With the economic recovery and the investment cycle on the cards, the consumer and capital goods sectors should emerge as important themes, experts said.

BQ Prime reached out to market veterans to find out their outlook for Samvat 2079. Here’s what they said:

Andrew Holland, Chief Executive Officer, Avendus Alternative Strategies

Thoughts on Samvat 2078

  • The market was very volatile, but on a relative basis, India was the star. We saw Wall Street fall sharply, but Indian markets outperformed.

Outlook for Samvat 2079

  • The first expectation is that the Federal Reserve and other central banks will stop raising rates, and then we’ll have to see how deep the recession is.

  • Once everything calms down, everyone will be looking for growth, and in that sense India will shine, especially with the possibility of investment-led growth.

Main risks

  • We need to pay more attention to financial risks than to economic risks because the latter have already been discounted.

  • We have to watch out for political missteps, as in the case of the UK and Credit Suisse. Any financial problem that has been swept under the rug can become a major risk.

  • On the geopolitical level, beyond the ongoing conflict in Ukraine, the tension between China and Taiwan deserves a close eye.

  • Rising interest rates remain a major risk.

Important topics

  • We will see capex in new sectors, including renewable energy, defence, semiconductors and electronics. India’s electronic manufacturing is poised for growth.

  • With the recovery gaining momentum, banks, autos and consumer discretionary will be the key themes.

Target

Vikas Khemani, Co-Founder, Carnelian Capital Advisors

Thoughts on Samvat 2078

Outlook for Samvat 2079

  • The outlook is positive for the upcoming Samvat, as earnings growth has not been affected.

  • With the China+1, Europe+1 strategy in place, India will see substantial inflows of IEPs.

Main risks

  • With quantitative tightening in full swing, rate hikes remain a major risk.

  • The uncertain global environment, in particular the ongoing crisis in Ukraine, poses a threat.

Important topics

  • Banking, automotive, manufacturing and industry will be the key themes this year.

  • Good IT stocks given the strength of their order books.

Target

  • Returns can be in the range of 18-20% in Samvat 2079.

  • The Nifty can test 19,500 to 20,000 levels. The Sensex may reach 70,000 over the next year.

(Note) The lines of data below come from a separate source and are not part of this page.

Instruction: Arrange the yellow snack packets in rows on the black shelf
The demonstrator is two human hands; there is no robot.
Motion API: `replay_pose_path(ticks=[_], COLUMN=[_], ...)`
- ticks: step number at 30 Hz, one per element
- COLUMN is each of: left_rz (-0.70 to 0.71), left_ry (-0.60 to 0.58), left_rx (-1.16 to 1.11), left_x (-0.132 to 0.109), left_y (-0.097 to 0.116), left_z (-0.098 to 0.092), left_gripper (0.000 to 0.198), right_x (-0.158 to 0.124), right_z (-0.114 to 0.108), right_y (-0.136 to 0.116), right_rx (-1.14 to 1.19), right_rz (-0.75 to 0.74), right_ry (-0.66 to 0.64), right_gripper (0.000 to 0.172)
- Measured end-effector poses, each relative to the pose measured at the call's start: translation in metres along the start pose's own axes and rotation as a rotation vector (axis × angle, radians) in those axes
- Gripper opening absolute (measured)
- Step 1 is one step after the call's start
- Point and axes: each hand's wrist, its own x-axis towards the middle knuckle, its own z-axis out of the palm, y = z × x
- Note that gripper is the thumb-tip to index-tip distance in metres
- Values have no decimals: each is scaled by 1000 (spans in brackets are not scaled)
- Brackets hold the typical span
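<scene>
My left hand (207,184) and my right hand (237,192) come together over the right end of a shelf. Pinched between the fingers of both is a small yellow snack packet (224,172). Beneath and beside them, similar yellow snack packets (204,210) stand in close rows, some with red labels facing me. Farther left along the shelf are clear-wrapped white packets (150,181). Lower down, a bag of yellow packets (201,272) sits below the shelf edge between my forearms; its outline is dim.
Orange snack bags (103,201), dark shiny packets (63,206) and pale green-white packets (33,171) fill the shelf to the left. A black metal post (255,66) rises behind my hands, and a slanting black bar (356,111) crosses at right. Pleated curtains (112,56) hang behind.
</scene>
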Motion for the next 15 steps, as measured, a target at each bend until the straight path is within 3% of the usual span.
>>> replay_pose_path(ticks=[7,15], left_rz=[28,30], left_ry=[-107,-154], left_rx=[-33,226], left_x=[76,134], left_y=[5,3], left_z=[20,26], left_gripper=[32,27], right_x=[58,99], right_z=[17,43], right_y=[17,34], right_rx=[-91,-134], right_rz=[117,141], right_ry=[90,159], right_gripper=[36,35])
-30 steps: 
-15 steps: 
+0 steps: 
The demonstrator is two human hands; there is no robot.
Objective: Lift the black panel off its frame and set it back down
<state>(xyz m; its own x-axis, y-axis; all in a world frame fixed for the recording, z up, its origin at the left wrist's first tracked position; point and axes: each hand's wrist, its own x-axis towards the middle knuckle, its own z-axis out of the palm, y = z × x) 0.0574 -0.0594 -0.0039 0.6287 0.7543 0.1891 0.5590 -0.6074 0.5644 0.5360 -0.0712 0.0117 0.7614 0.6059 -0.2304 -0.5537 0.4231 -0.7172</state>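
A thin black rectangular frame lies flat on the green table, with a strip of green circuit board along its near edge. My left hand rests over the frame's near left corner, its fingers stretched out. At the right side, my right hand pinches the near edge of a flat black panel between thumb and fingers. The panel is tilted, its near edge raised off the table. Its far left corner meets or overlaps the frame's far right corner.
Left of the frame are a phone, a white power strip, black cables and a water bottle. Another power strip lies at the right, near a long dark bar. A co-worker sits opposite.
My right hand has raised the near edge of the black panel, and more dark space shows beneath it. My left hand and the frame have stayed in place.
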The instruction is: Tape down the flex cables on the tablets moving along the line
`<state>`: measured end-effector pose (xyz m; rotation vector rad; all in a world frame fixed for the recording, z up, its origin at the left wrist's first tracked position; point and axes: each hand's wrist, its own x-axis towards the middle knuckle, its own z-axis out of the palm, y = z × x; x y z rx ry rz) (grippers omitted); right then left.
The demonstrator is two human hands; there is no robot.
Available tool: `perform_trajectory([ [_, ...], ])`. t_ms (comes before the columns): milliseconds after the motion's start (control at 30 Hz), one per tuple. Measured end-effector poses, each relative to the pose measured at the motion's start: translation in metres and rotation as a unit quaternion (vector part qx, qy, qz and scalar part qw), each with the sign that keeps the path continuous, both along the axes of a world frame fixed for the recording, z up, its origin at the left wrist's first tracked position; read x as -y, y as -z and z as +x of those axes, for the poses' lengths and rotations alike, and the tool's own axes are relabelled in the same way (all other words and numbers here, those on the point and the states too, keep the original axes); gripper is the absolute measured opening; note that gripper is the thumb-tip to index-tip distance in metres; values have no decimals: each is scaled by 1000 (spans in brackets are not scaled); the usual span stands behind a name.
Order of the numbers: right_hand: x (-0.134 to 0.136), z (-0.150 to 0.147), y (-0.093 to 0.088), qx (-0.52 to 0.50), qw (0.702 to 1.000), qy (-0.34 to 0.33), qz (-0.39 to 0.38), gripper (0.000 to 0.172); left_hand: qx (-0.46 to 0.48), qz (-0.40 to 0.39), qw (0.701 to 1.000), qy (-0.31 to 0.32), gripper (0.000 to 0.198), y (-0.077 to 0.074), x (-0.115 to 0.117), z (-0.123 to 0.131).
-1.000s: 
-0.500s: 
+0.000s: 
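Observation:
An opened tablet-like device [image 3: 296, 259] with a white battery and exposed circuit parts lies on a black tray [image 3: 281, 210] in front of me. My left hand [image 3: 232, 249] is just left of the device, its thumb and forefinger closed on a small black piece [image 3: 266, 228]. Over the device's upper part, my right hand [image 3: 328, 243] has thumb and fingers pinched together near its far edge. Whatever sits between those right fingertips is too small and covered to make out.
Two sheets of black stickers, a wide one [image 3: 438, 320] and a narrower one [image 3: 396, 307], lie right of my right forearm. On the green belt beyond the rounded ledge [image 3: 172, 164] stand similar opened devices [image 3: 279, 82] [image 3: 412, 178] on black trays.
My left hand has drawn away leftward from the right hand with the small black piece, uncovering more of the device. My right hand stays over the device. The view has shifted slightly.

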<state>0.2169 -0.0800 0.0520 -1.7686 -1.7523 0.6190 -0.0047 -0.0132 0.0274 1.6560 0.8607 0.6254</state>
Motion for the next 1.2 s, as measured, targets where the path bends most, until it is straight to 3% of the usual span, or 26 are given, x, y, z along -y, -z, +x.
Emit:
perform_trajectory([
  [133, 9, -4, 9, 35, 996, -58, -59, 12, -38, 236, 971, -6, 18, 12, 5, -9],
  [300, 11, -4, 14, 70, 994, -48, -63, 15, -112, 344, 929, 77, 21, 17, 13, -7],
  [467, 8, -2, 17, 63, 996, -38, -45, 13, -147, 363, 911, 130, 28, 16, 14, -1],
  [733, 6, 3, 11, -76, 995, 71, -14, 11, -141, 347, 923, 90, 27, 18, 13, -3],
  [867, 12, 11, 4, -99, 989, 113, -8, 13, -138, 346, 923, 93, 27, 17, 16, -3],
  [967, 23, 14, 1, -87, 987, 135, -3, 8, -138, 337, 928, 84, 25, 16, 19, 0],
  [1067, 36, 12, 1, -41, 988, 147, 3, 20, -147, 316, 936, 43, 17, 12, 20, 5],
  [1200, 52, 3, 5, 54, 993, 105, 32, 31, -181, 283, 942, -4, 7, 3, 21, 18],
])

Milind Karmakar, Director & Principal Fund Manager, Dalal & Broacha Stock Broking

Thoughts on Samvat 2078

  • It was a difficult year, especially after January due to the conflict in Ukraine and then the tightening of liquidity later in the year.

Outlook for Samvat 2079

  • Going forward, we can see things improving dramatically. Economic activity is on the mend, with GDP growth expected to be between 6.5 and 8%, and an investment cycle on the horizon.

  • We can expect the U.S. Fed pivot to occur during the second quarter of 2023.

Main risks

  • The protracted war in Ukraine and the fear that it will go nuclear will keep investors on their toes. Although this outcome is highly unlikely.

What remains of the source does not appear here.